Aim of the exercise:
Exclude all pictures from your copy of the data below, which should otherwise match exactly.

Recorded information:
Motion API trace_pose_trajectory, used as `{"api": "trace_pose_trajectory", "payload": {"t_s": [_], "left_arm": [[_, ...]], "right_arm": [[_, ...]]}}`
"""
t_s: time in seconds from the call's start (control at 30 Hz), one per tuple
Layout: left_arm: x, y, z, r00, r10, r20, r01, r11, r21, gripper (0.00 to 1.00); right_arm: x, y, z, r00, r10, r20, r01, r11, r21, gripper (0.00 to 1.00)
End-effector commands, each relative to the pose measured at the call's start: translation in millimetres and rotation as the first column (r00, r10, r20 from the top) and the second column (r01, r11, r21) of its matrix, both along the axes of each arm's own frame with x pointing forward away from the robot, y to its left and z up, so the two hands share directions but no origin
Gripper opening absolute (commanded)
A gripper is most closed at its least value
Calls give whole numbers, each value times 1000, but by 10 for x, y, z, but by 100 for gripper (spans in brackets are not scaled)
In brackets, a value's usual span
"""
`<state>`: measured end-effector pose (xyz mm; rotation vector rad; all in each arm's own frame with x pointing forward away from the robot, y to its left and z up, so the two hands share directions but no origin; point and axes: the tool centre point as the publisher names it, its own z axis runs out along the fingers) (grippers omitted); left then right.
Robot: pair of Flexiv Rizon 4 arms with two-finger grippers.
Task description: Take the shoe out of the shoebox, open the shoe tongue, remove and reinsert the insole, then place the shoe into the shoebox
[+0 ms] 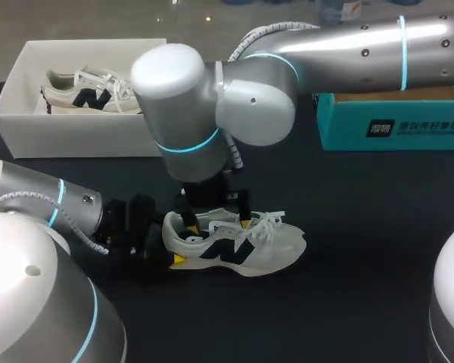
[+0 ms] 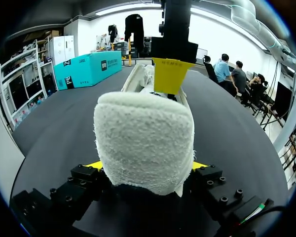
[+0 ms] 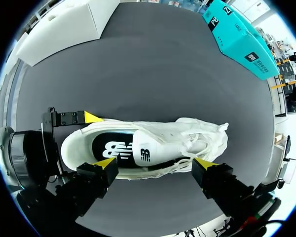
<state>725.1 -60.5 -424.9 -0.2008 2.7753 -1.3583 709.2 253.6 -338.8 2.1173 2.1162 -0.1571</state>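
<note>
Shoe stands on its sole on the dark tabletop, out of the shoebox, heel toward my left arm and toe pointing to my right.

The left gripper is at the heel. In the left wrist view its two yellow-tipped fingers press against the padded heel from both sides, so the left gripper pinches the shoe there.

My right arm comes in from the right and hangs straight over the shoe. The right gripper has its fingers spread wide along the shoe's length, one tip by the heel opening and the other by the laces. In the right wrist view both tips of the right gripper sit along one side edge of the shoe, and nothing is pinched between them. I cannot tell whether they touch the upper.

The white shoebox sits open at the far left of the tabletop, well apart from the shoe, with a second shoe lying inside. A teal box lies at the far right.
</note>
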Motion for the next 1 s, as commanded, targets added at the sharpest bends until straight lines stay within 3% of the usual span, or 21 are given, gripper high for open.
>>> {"api": "trace_pose_trajectory", "payload": {"t_s": [0.03, 0.57, 1.0], "left_arm": [[-15, 5, -16, 1000, 2, 2, -2, 1000, 1, 0], [-15, 5, -16, 1000, 2, 2, -2, 1000, 1, 0], [-15, 5, -16, 1000, 2, 2, -2, 1000, 1, 0]], "right_arm": [[-77, 79, -55, 987, -148, 55, 154, 981, -120, 100], [0, -63, -182, 970, -230, 76, 239, 958, -158, 100], [-7, -158, -283, 965, -260, 38, 263, 947, -185, 100]]}}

Answer section:
Motion API trace_pose_trajectory, used as `{"api": "trace_pose_trajectory", "payload": {"t_s": [_], "left_arm": [[_, ...]], "right_arm": [[_, ...]]}}`
"""
t_s: time in seconds from the call's start (control at 30 Hz), one per tuple
Layout: left_arm: x, y, z, r00, r10, r20, r01, r11, r21, gripper (0.00 to 1.00); right_arm: x, y, z, r00, r10, r20, r01, r11, r21, gripper (0.00 to 1.00)
End-effector commands, each relative to the pose measured at the call's start: translation in millimetres and rotation as the first column (r00, r10, r20 from the top) and the second column (r01, r11, r21) of its matrix, both along the axes of each arm's own frame with x pointing forward away from the robot, y to its left and z up, so the two hands share directions but no origin
Gripper opening absolute (commanded)
A gripper is most closed at its least value
Calls give whole numbers, each value times 1000, but by 10 for x, y, z, but by 100 for gripper (spans in brackets are not scaled)
In brackets, a value's usual span
"""
`<state>`: measured end-effector pose (xyz mm; rotation vector rad; all in each arm's own frame with x pointing forward away from the robot, y to its left and z up, so the two hands share directions but no origin; point and axes: the tool centre point as the publisher names it, its own z axis runs out along the fingers) (grippers omitted); left then right.
Robot: pair of Flexiv Rizon 4 arms with two-finger grippers.
Task description: Take the shoe out of the shoebox, open the shoe tongue, remove and reinsert the insole, then place the shoe into the shoebox
[+0 ms] 
[+0 ms] 
[+0 ms] 
<state>725.1 -60.5 -424.9 -0.2008 2.7753 -1.3583 709.2 253.6 -338.8 2.1173 2.1162 -0.1571</state>
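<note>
Shoe stands on its sole on the dark tabletop, out of the shoebox, heel toward my left arm and toe pointing to my right.

The left gripper is at the heel. In the left wrist view its two yellow-tipped fingers press against the padded heel from both sides, so the left gripper pinches the shoe there.

My right arm comes in from the right and hangs straight over the shoe. The right gripper has its fingers spread wide along the shoe's length, one tip by the heel opening and the other by the laces. In the right wrist view both tips of the right gripper sit along one side edge of the shoe, and nothing is pinched between them. I cannot tell whether they touch the upper.

The white shoebox sits open at the far left of the tabletop, well apart from the shoe, with a second shoe lying inside. A teal box lies at the far right.
</note>
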Motion for the next 1 s, as commanded, targets added at the sharpest bends until straight lines stay within 3% of the usual span, or 21 are given, gripper high for open.
>>> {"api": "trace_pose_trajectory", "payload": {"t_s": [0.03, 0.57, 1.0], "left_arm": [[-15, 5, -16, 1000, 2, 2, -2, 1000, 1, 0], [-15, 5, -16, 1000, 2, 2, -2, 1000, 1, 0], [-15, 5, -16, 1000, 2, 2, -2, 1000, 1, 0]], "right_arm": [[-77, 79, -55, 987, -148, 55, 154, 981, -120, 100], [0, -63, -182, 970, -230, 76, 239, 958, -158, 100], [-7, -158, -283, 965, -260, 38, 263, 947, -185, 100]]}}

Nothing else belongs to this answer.